JAKARTA - Kapolri Jenderal Idham Azis resmi melantik Irjen Listyo Sigit Prabowo sebagai Kepala Badan Reserse Kriminal (Bareskrim) Polri.
Listyo disebut memiliki pekerjaan rumah (PR) untuk menuntaskan kasus yang menyita perhatian publik, satu di antaranya adalah teror penyiraman air keras terhadap penyidik senior KPK Novel Baswedan.
Selain kasus Novel, Listyo juga akan menghadapi momentum Pilkada 2020, yang diperkirakan muncul kasus tertentu yang dibawa ke ranah pidana dan perlu ditangani Bareskrim.

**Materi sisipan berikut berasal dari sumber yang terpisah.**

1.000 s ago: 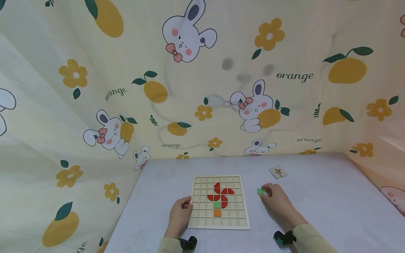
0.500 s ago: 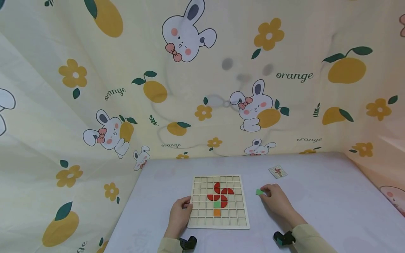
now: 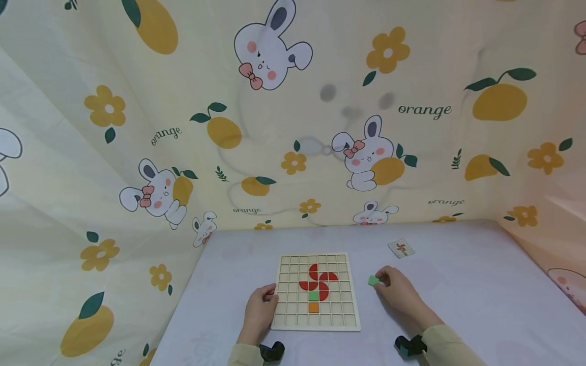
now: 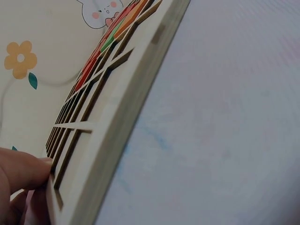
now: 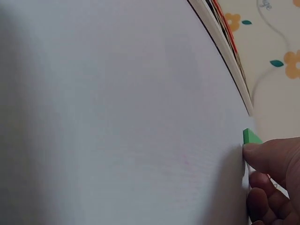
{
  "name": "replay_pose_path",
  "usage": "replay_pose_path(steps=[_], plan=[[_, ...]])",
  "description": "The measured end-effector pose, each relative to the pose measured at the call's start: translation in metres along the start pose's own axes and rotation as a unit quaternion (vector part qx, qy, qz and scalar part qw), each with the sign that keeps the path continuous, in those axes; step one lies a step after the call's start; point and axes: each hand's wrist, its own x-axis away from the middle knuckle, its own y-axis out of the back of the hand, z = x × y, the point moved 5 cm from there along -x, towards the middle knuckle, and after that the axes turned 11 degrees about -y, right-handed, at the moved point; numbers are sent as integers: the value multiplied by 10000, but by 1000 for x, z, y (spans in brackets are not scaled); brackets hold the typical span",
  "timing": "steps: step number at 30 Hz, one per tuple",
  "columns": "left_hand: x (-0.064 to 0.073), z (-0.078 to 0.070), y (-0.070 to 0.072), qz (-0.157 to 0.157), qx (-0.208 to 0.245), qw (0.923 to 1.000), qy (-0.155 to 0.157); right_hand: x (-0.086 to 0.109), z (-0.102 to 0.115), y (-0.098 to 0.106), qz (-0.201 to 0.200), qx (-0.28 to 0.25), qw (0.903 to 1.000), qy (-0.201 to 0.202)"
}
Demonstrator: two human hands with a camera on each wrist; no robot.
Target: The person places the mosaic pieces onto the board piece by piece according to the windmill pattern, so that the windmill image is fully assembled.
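A square wooden grid board (image 3: 334,315) lies on the table in the head view. Four-bladed like a pinwheel, red quarter-round pieces (image 3: 324,291) sit in its cells, with a green square (image 3: 313,296) and an orange square (image 3: 313,307) below them. My left hand (image 3: 260,309) holds the board's left edge; the left wrist view has thumb and fingers (image 4: 26,171) at the rim. To the right of the board, my right hand (image 3: 399,290) pinches a small green block (image 3: 373,280) between thumb and fingers, close over the table. Part of that block (image 5: 251,136) is hidden by the thumb.
A small pattern card (image 3: 401,248) showing a similar red pinwheel lies behind the right hand. The table has a pale cover (image 3: 480,284). A printed curtain (image 3: 293,117) rises along the back and sides.
The green block has turned between the right fingers and shifted slightly toward the board and the person. The left hand and the board stay in place.
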Motion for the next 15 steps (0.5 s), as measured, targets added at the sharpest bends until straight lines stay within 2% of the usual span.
replay_pose_path(steps=[7,15], plan=[[1,1,1,20,17,10000,46,3,2,-3,183,-125,9997,-138],[1,1,0,11,54,10000,41,13,14,-7,198,-236,9995,-27]])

"Paling menyita perhatian publik adalah kasus Novel, selain itu Pilkada Serentak 2020 juga menanti karena seiring kesadaran hukum yang baik, diperkirakan banyak kasus pilkada yang akan dibawa ke ranah hukum, dan tentu saja Bareskrim akan terlibat," kata Pengamat Keamanan dan Intelijen, Stanislaus Riyanta kepada Okezone, Senin (16/12/2019).
Stanislaus menuturkan, Listyo harus mampu mengungkap kasus Novel sebagai tuntutan Kabareskrim yang baru. Kasus ini menjadi berlarut-larut karena tingkat kesulitannya tinggi dan ditengarai kuat unsur politiknya.
"Perlu kecermatan dan tentu saja keberanian untuk mengungkap kasus ini," tukas dia.